Step 3: Input via CDP (chunked with delay)

When typing large text over CDP, sending it all at once can cause characters to be dropped. Reliability is ensured by splitting input into 20-character chunks and inserting a 300ms delay between each chunk.

import time

CHUNK_SIZE = 20  # Small chunk size for CDP reliability

def type_into_field(page, locator, value: str) -> None:
    """Reliably type text into a field"""
    locator.scroll_into_view_if_needed()
    locator.click()
    page.keyboard.press("Control+a")  # Clear existing text

    for start in range(0, len(value), CHUNK_SIZE):
        chunk = value[start: start + CHUNK_SIZE]
        page.keyboard.type(chunk)
        time.sleep(0.3)  # Stabilize CDP transfer

    time.sleep(0.3)

12.4 Form Fill and Submit with Retry Logic

Because CDP input can be unreliable, the implementation includes pre-submission verification that re-enters any field whose value is missing.

import time

def fill_and_submit_form(page, form_values: dict) -> bool:
    """Fill in form data and submit (verify values before submitting)"""
    textbox_values = form_values.get("textboxes", {})
    radio_values = form_values.get("radios", {})

    # Fill text fields
    for field_name, value in textbox_values.items():
        value = value[:50]  # Maximum characters per field
        textbox = page.get_by_role("textbox", name=field_name)
        if textbox.count() > 0:
            type_into_field(page, textbox.first, value)

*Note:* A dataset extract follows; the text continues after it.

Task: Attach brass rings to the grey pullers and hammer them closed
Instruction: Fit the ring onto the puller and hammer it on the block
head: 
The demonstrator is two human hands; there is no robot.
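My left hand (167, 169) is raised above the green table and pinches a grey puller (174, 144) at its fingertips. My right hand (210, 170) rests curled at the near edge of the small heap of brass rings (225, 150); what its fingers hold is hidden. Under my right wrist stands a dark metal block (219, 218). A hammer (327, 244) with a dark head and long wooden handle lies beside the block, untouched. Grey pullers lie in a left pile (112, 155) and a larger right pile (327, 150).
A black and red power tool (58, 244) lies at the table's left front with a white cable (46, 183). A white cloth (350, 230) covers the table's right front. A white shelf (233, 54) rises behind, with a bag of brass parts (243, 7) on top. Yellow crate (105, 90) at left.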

    # Select radio buttons
    for option_label, should_select in radio_values.items():
        if not should_select:
            continue
        radio = page.get_by_role("radio", name=option_label)
        if radio.count() > 0:
            radio.first.scroll_into_view_if_needed()
            radio.first.click()

    # Pre-submission verification: re-enter any fields with missing values
    for field_name, value in textbox_values.items():
        value = value[:50]
        textbox = page.get_by_role("textbox", name=field_name)
        if textbox.count() > 0:
            confirmed = textbox.first.input_value()
            if confirmed != value:
                type_into_field(page, textbox.first, value)

    # Submit the form
    time.sleep(0.5)
    submit_btn = page.get_by_role("button", name="Submit")
    submit_btn.scroll_into_view_if_needed()
    submit_btn.click()

    # Verify submission result
    time.sleep(3)
    body_text = page.locator("body").inner_text()
    return "thank" in body_text.lower()

Example output:
[fill_and_submit_form] Filling text fields...
[type_into_field] "Name": "John Smith" (10 chars, 1 chunk)
[type_into_field] "Email": "john@example.com" (16 chars, 1 chunk)
[type_into_field] "Phone": "555-1234-5678" (13 chars, 1 chunk)
[fill_and_submit_form] Selecting radio buttons...
[fill_and_submit_form] Selecting "Agree to Terms"
[fill_and_submit_form] Running pre-submission verification...
[fill_and_submit_form] WARNING: "Phone" value missing (confirmed="", expected="555-1234-5678")
[type_into_field] "Phone": re-entering "555-1234-5678"
[fill_and_submit_form] Verification complete. All fields OK.
[fill_and_submit_form] Clicking Submit button...
[fill_and_submit_form] Verifying submission result... (waiting 3 seconds)
[fill_and_submit_form] Result: "thank" detected → Submission successful

13. Quality Monitoring for Multi-Agent Systems: Guardrails Shadow Mode

In a multi-agent configuration, monitoring the input and output of each agent with guardrails is especially important. However, enabling blocking mode in production immediately carries the risk of erroneously blocking legitimate interactions.

13.1 The Shadow Mode Concept

Shadow Mode is an operational mode in which guardrails evaluate content but do not block messages when a violation is detected — they only log it.

Phased rollout:
1. Shadow Mode (testing period) → log violations, do not block
2. Analyze logs and verify false positive rate
3. Once false positives are within acceptable range, switch to ENFORCE mode

13.2 Implementing Shadow Mode as a HookProvider

Implement Shadow Mode as a Strands HookProvider. The register_hooks method registers callbacks for MessageAddedEvent (evaluating user input) and AfterInvocationEvent (evaluating assistant responses). Any violations are recorded as WARNING log entries. (The implementation is based on agent/guardrails.py in the sample-strands-agentcore-starter repository.)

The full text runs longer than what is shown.